Con una Asamblea Legislativa muy “fraccionada”, con cuatro grupos fuertes, “el poder se traslada del Ejecutivo al Legislativo, con una especie de régimen semiparlamentario” de hecho, detalló Ordóñez.

Añadió que el PUSC, en el Gobierno actualmente, y el PLN “están obligados a una profunda ingeniería política e ideológica” para aplicar cambios ante el abandono que está haciendo la población, provocado por un desencanto que no les motiva a concurrir a las urnas.

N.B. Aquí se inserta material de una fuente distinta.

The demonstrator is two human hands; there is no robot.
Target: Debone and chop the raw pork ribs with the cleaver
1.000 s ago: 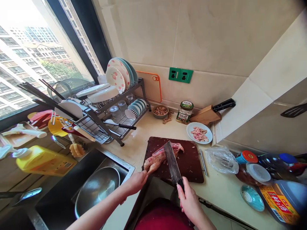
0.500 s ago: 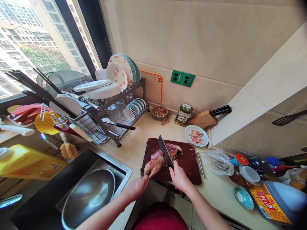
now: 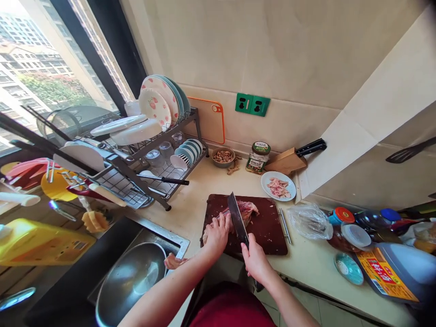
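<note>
My right hand (image 3: 255, 259) is closed around the handle of a dark-bladed cleaver (image 3: 238, 220). Its long blade lies across a skinned-looking piece of raw poultry (image 3: 250, 209) on the brown cutting board (image 3: 267, 234). Over the near left part of the meat, my left hand (image 3: 218, 231) presses down with bent fingers, just left of the blade, hiding much of that part. How deep the blade sits in the meat, I cannot tell. A pinkish raw meat piece (image 3: 174, 261) shows beside my left forearm, at the wok's edge.
Left of the board are a metal wok (image 3: 131, 284) in the sink and a dish rack (image 3: 163, 181). Behind stand a bowl of peanut-like pieces (image 3: 223, 157), a jar (image 3: 258, 157), a knife block (image 3: 288, 162) and a plate of raw meat (image 3: 278, 186). Bottles and a plastic bag (image 3: 309, 221) line the right.
My left hand has shifted from the poultry's near end up onto its top, beside the blade. The cleaver stays across the meat, slightly more upright in view. The meat piece by the wok now shows.
</note>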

Otro analista, Rodolfo Cerdas, afirmó que el bajo caudal de votos recibido por el PUSC y el PLN, el más bajo en toda su historia, y el alto abstencionismo, es una “expresión del descontento ciudadano con el funcionamiento de los partidos tradicionales”.

¿CAMBIO YA COMENZÓ?

Aunque estos partidos alcanzaron siempre el mayor número de votos, ninguno de los dos llegó al mínimo del 40 por ciento que exige la Constitución Política para ganar la Presidencia, lo cual obliga a una segunda ronda el siete de abril.

El historiador Vladimir de la Cruz, que encabezó la candidatura presidencial y la lista de diputados por este grupo de izquierda, señaló que el surgimiento del PAC “renovó el entusiasmo, la esperanza y la fe en los electores, en una posibilidad de cambio” que antes les ofrecía Fuerza Democrática.

Ordóñez señaló que este proceso debe conducir a reformas a fondo de la Constitución Política y el Código Electoral para replantear el sistema político de uno presidencialista a uno parlamentario, que “ofrece mayor flexibilidad para gobernar”.

Una propuesta que hizo en esta dirección hace un año el actual presidente de la República, Miguel Ángel Rodríguez, es un “buen punto de arranque” para los eventuales cambios en este sistema, comentó Ordóñez.

COMPETENCIA CERRADA

La nueva Asamblea Legislativa costarricense estará muy fraccionada:

El Partido de Acción Ciudadana (PAC), eligió 14 de los 57 diputados, mientras que el Movimiento Libertario, que concurre a elecciones por segunda vez, aunque obtuvo pocos votos en la papeleta para presidente, se colocó como la cuarta fuerza con seis diputados.

El PUSC, que llevó como candidato al psiquiatra de 68 años, Abel Pacheco, fue el más votado, con el 38.5 por ciento y eligió 19 diputados, mientras que el PLN obtuvo 17 legisladores.

El PLN tiene al ingeniero químico de 54 años, Rolando Araya, como candidato a la Presidencia, que se enfrentará a Pacheco en esta segunda ronda.

El último diputado para la plural Asamblea Legislativa del período 2002-2006, pertenece a un partido evangélico, el Partido Renovación Costarricense.

En estos comicios también la izquierda, que participaba con el Partido Fuerza Democrática, se queda, por primera vez —desde las elecciones de 1970— sin diputados. En el período actual tiene tres.